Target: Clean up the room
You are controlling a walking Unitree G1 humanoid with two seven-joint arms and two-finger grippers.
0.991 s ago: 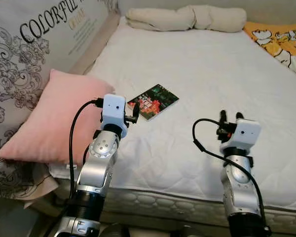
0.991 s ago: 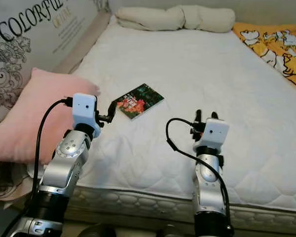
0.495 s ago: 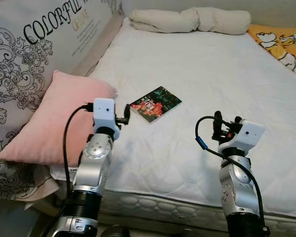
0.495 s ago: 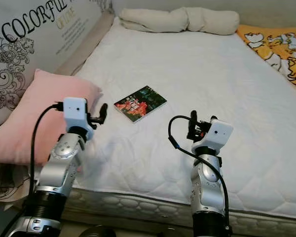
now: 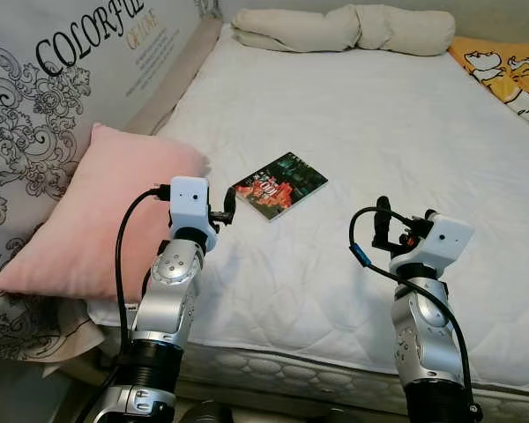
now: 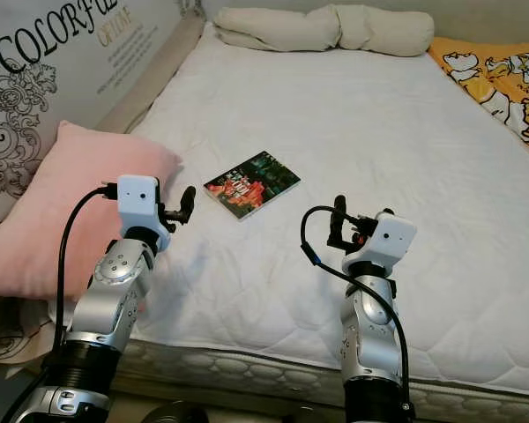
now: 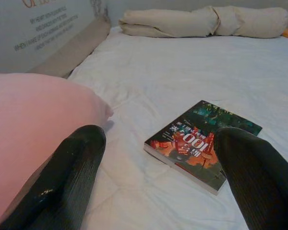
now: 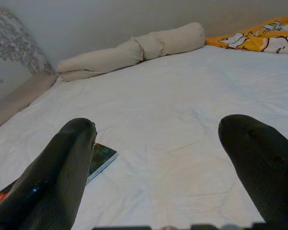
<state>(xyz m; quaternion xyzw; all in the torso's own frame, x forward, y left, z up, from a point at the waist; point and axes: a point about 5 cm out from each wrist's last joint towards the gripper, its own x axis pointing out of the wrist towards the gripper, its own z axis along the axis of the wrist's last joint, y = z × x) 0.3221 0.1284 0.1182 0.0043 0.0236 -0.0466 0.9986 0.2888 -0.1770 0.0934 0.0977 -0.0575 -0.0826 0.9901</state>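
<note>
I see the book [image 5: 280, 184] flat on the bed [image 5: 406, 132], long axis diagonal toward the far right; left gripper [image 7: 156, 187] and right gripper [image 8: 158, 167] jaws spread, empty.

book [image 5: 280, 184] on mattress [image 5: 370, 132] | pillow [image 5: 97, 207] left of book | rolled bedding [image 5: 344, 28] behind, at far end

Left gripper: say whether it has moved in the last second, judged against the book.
Yes. The left gripper has drawn back from the book, toward the pink pillow.
</note>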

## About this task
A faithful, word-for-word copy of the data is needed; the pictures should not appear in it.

## Exercise response
Target: Clean up the room
You are controlling a walking Unitree G1 humanoid with two seven-joint arms and two-finger grippers.
0.991 s ago: 
0.991 s ago: 
0.495 s ago: 
0.495 s ago: 
now: 
now: 
now: 
now: 
<state>(xyz m; quaternion xyzw; all in the torso's own frame, x forward, y left, z up, from a point at the waist; point and axes: a point about 5 cm out from each wrist's last joint towards the gripper, its own x axis pointing out of the wrist towards the gripper, its own z axis along the axis of the wrist's last joint, y = z × x) 0.3221 0.1284 0.1182 0.0043 0.0236 -0.0466 0.9986 0.2888 -0.1770 0.0934 0.0977 -0.0575 -0.0826 0.9901</state>
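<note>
I see the book [image 5: 280, 184] flat on the bed [image 5: 406, 132], long axis diagonal toward the far right; left gripper [image 7: 156, 187] and right gripper [image 8: 158, 167] jaws spread, empty.

book [image 5: 280, 184] on mattress [image 5: 370, 132] | pillow [image 5: 97, 207] left of book | rolled bedding [image 5: 344, 28] behind, at far end

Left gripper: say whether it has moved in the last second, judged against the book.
Yes. The left gripper has drawn back from the book, toward the pink pillow.
</note>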

Output for this exercise is complete.